YOUR ASSIGNMENT:
Every line below must be given again exactly.

PROVIDED MATERIAL:
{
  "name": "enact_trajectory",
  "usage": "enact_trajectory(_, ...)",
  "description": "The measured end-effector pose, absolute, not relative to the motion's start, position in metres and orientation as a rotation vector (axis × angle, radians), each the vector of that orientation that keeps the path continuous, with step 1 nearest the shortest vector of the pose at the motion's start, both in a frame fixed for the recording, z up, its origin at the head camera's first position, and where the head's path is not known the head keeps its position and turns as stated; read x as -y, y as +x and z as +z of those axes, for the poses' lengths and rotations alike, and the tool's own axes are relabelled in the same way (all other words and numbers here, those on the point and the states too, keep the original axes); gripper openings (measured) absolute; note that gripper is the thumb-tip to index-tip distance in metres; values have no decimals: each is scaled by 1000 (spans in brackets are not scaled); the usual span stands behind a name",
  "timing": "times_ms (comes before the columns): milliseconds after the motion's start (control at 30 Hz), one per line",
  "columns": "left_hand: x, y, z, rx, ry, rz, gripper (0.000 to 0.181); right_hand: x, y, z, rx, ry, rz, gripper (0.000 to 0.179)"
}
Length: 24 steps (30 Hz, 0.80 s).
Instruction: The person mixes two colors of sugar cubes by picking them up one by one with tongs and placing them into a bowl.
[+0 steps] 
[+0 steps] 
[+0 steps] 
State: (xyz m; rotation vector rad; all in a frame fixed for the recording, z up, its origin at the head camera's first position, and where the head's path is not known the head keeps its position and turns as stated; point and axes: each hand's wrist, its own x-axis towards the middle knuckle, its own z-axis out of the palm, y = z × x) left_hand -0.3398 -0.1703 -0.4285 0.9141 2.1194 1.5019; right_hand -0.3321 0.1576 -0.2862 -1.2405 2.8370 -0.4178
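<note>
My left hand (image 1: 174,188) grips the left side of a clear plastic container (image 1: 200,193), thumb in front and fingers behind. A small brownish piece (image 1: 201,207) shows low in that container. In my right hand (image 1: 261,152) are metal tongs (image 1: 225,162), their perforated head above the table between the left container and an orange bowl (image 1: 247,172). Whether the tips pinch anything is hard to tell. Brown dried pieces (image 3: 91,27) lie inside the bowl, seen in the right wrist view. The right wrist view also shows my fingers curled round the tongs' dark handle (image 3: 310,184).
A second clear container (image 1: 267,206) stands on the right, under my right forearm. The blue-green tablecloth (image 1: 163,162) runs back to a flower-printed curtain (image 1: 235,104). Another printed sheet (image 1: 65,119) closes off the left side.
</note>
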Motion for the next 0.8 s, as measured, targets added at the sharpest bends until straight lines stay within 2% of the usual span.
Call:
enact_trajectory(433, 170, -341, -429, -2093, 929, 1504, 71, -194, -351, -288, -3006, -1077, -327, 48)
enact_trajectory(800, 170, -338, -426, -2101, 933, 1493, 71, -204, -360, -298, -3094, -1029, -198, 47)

ANSWER FOR THE TASK:
{
  "name": "enact_trajectory",
  "usage": "enact_trajectory(_, ...)",
  "description": "The measured end-effector pose, absolute, not relative to the motion's start, position in metres and orientation as a rotation vector (axis × angle, radians), each the vector of that orientation that keeps the path continuous, with step 1 nearest the shortest vector of the pose at the motion's start, both in a frame fixed for the recording, z up, its origin at the head camera's first position, and where the head's path is not known the head keeps its position and turns as stated; read x as -y, y as +x and z as +z of those axes, for the poses' lengths and rotations alike, and the tool's own axes are relabelled in the same way (all other words and numbers here, those on the point and the states too, keep the original axes); gripper openings (measured) absolute; note that gripper is the thumb-tip to index-tip distance in metres; values have no decimals: each is scaled by 1000 (spans in brackets are not scaled); the usual span stands behind a name",
  "timing": "times_ms (comes before the columns): milliseconds after the motion's start (control at 30 Hz), one per line",
  "columns": "left_hand: x, y, z, rx, ry, rz, gripper (0.000 to 0.181); right_hand: x, y, z, rx, ry, rz, gripper (0.000 to 0.179)"
}
Length: 24 steps (30 Hz, 0.80 s).
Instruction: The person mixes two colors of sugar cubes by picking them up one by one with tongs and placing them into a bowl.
[+0 steps] 
[+0 steps] 
[+0 steps] 
State: (xyz m; rotation vector rad; all in a frame fixed for the recording, z up, its origin at the head camera's first position, and where the head's path is not known the head keeps its position and turns as stated; point and axes: each hand's wrist, its own x-axis towards the middle knuckle, its own z-axis out of the palm, y = z × x) left_hand -0.3398 -0.1703 -0.4285 0.9141 2.1194 1.5019; right_hand -0.3321 0.1576 -0.2862 -1.2405 2.8370 -0.4178
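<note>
My left hand (image 1: 174,188) grips the left side of a clear plastic container (image 1: 200,193), thumb in front and fingers behind. A small brownish piece (image 1: 201,207) shows low in that container. In my right hand (image 1: 261,152) are metal tongs (image 1: 225,162), their perforated head above the table between the left container and an orange bowl (image 1: 247,172). Whether the tips pinch anything is hard to tell. Brown dried pieces (image 3: 91,27) lie inside the bowl, seen in the right wrist view. The right wrist view also shows my fingers curled round the tongs' dark handle (image 3: 310,184).
A second clear container (image 1: 267,206) stands on the right, under my right forearm. The blue-green tablecloth (image 1: 163,162) runs back to a flower-printed curtain (image 1: 235,104). Another printed sheet (image 1: 65,119) closes off the left side.
</note>
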Motion for the next 0.8 s, as measured, targets added at the sharpest bends until straight lines stay within 2% of the usual span.
Call:
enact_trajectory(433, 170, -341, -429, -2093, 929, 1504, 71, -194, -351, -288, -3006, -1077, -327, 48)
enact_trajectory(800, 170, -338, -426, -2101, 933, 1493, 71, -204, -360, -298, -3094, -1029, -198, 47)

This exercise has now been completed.